Kolumnen_Der Misanthrop: Sammler, keine Jäger

Sammler, keine Jäger

Man trifft sie auf Flohmärkten, Spezialistenveranstaltungen und Messen: bemitleidenswerte Individuen, die ihren Sammeltrieb nicht unter Kontrolle haben.    14.04.2003

Erinnern Sie sich an die Steinzeit? Damals ging man(n) mit den barbarischen Stammeskollegen auf die Jagd und kehrte vor Sonnenuntergang mit ein paar selbstgejagten Tierkadavern heim. In der Zwischenzeit war frau unterwegs, um mit kind (wenn verfügbar) Beeren, Wurzeln und Früchte zu sammeln.

In dieser Epoche der Menschheitsgeschichte hatte das beschriebene Verhalten durchaus seinen Sinn und schien daher gottgegeben und natürlich. Und heute? Genau: Heute braucht es niemand mehr, zumindest nicht in der westlichen Welt. Aus der einst so wichtigen Jagd wurde längst ein Sport für Männer mit Penisneid, und der Sammeltrieb sollte eigentlich durch das Horten von Rabattmarken befriedigt sein. Und so hätte alles seine schöne Ordnung - wären da nicht einige bemitleidenswerte Individuen, die sich unbedingt wie Steinzeitfrauen benehmen müssen.

Man trifft sie auf Flohmärkten und speziellen Veranstaltungen, die man schon an den selten idiotischen Titeln auf stümperhaft gestalteten Plakaten erkennt: "Ü-Ei-Messen", "Loden-Raritäten und -Sammlerstücke" oder auch "3. Bad Nauheimer Stickersammlerkongreß". Die Fetischisten, die zu solche Treffpunkten schwärmen, sind nicht nur (wie alle Fetischisten) recht traurige Gestalten, sondern eine scheinbar heterogene soziale Sparte, die aber hinsichtlich Debilität und Phantasielosigkeit absolut homogen ist.

So ergötzen sich Sammler etwa daran, den dreitausendsten Ministofflöwen ergattert zu haben, den die französische Großbank als Werbegeschenk hergestellt hat, und bezahlen bis zu 400 Euro für einen kaum zehn Zentimeter großen Schlumpf. Ganz schwere Fälle planen sogar ihre Urlaubsreisen entsprechend den Veranstaltungsankündigungen in den Zunftorganen.
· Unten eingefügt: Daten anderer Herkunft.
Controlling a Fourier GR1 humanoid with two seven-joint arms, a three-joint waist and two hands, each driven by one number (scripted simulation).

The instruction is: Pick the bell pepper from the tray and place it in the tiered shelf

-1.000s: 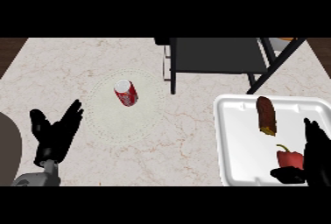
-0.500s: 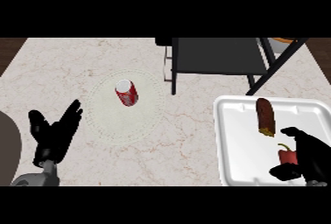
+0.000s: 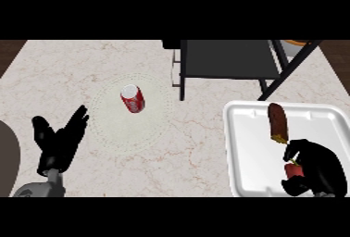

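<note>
A pale marbled table is seen from steeply above. At the near right sits a white tray with raised edges. In it, toward its near right part, lies a red bell pepper, mostly covered by the robot's right hand. That black hand comes in from the lower right, and its fingers and thumb curl round the pepper, so only a small red patch shows between them; whether the pepper rests on the tray floor or is raised off it cannot be told. Just beyond the hand, in the far part of the same tray, lies a dark brown elongated food item with a yellowish near end, pointing away from the viewer. Beyond the tray, at the far right of the table, stands a tiered shelf with a dark flat panel and thin black legs, one slanting down toward the tray's far edge. Left of centre, a faint round mat lies on the table, with a red can on its side in its far part. At the near left, well apart from the tray, the left hand rests open, fingers straight and spread, pointing away from the viewer, holding nothing.
</note>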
Dabei ist es ja nicht so, daß das Sammen grundsätzlich verwerflich wäre. Ein Bekannter des Misanthropen häufte beispielsweise jahrelang menschliche Knochen an, bis er plötzlich unbekannt verzogen war. Ebenso sportlich schien die Pflege und Erweiterung der Insektenkollektion in meist leeren Honig- und Marmeladengläsern, die ein anderer Charakter aus dem Misanthropenumfeld jahrelang betrieb. Doch bei diesen Personen ging es ja auch um selbstgejagte Dinge. Ärgerlich sind hingegen Sammler, deren Lustobjekte nur für Geld erhältlich sind. Was soll man schon zu Leuten sagen, die für "Euro-Starterkits" aus Finnland 25 Euro hinlegen, obwohl die Münzen nur einen Nennwert von 3,88 Euro haben? Und vor allem: Was nützt es, diesen Leuten etwas zu sagen? Die haben doch Scheuklappen, hinter denen sich ganze Inselgruppen problemlos verbergen könnten...

Bei der Gelegenheit hat der Misanthrop auch gleich eine Geschäftsidee: Man lanciere das Gerücht, daß kleine, numerierte Papierschnitzel ("handsigniert"), denen man mit einem Schuß Öl ein Wasserzeichen verpaßt hat ("Echtheitszertifikat"), bereits in Kürze unheimliche Wertsteigerungen erfahren würden, und verkaufe sie in handlich-eleganten Schächtelchen. Darauf fahren garantiert Unmengen Sammler ab. Man muß nur aufpassen, daß man nicht an einen wütenden Jäger gerät, der sich derartige Blödheiten nicht gefallen läßt.